My first cunting nomination on here, so go easy on me, cunts!
A day doesn’t go by without reading of some cunt making a complete cunt of himself (and it is mostly men here), by actually speaking his mind in public via social media, and then having to publicly apologise for causing such grave offence to the small-minded fuckwits his comment was not necessarily aimed at but wanted to weigh in anyway because that’s what fuckwits like that tend to do.
Doesn’t matter if they’re in the entertainments industry, sport, politics, trade & commerce etc. just having the temerity of speaking one’s mind on the likes of Twatter or Feacesbook, will usually result in a rapid and very hostile response from the flakiest of snowflakes that will inevitable go viral and will attract the attention of those lazy “social media” journos in our national news media.

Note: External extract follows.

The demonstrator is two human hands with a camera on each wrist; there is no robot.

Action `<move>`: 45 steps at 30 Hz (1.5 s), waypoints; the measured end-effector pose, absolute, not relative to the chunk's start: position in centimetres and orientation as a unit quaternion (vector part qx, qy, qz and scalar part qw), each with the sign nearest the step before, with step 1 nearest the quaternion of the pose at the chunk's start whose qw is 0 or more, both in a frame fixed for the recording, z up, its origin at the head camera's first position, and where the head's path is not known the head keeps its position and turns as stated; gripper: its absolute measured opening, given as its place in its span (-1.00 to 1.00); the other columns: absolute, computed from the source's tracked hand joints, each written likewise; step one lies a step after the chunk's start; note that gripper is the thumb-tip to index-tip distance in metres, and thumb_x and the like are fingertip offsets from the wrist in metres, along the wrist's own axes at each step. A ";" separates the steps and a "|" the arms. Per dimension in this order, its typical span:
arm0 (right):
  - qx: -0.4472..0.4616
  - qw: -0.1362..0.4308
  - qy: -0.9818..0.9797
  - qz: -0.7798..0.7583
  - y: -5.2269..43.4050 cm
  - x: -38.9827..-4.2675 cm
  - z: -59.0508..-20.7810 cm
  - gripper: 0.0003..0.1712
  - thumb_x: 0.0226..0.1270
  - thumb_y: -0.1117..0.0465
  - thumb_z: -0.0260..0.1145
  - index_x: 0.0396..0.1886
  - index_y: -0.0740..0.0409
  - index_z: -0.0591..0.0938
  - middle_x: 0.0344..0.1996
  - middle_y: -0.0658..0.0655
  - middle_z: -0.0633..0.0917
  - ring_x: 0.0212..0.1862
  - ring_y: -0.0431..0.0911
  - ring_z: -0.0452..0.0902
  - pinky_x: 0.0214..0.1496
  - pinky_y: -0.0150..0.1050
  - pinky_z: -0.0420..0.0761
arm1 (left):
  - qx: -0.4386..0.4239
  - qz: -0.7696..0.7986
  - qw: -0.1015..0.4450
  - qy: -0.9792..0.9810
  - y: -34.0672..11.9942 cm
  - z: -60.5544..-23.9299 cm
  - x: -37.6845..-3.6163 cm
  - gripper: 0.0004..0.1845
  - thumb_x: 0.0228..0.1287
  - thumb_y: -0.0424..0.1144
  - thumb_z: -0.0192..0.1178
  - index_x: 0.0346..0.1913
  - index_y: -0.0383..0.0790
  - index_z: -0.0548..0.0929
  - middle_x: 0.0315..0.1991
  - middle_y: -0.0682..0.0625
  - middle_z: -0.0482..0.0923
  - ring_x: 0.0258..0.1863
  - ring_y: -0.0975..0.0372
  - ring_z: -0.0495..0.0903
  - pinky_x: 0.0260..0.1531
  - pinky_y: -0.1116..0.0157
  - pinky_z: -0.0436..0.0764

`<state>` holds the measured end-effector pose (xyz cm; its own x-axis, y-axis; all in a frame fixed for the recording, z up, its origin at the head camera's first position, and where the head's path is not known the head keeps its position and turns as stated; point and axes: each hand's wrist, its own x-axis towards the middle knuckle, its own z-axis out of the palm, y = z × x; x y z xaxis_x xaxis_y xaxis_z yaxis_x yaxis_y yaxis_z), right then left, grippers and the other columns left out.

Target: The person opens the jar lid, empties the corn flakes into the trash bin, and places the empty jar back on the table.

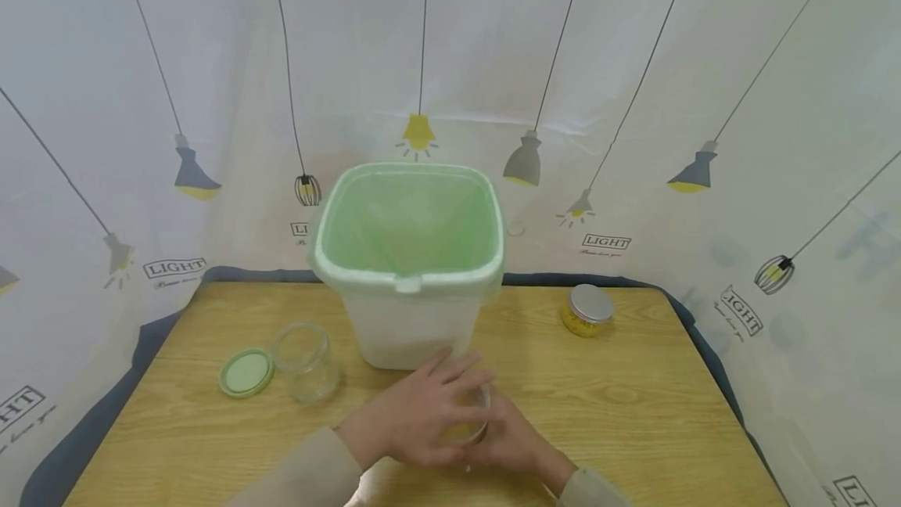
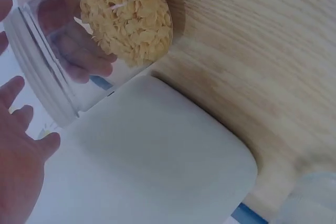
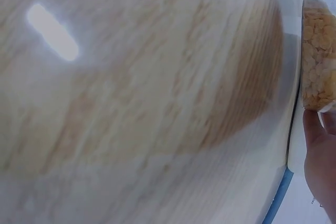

Even a fairly innocent comment like “I let my wife make all the cooking decisions!” can be construed in such a way to be deeply sexist, repugnant and of course deeply offensive to the ball-breaking wimminz out there with nothing better to do.
As a consequence, said author must bow down, cut off of what remains of his shriveled bollocks and apologise unreservedly before crawling back into his man-tent never to be seen or heard of in public again.
You can’t even pay someone a compliment without finding yourself in a whirlwind of shit just because the interlocutor took great offence! So don’t bother saying “Your hair looks good!” or “That dress suits you!” or “You look so much better after that diet you completed!” because rather than receiving approval you will invariably face a barrage of bile.
Apologies, are getting far too out of hand these days, and is further testament to the gradual erosion of free speech and the inevitable indoctrination of a thought police-driven way of saying anything in the public arena.
Cunts!
(Sorry for any offence caused with this nomination. But you can fuck off anyway!)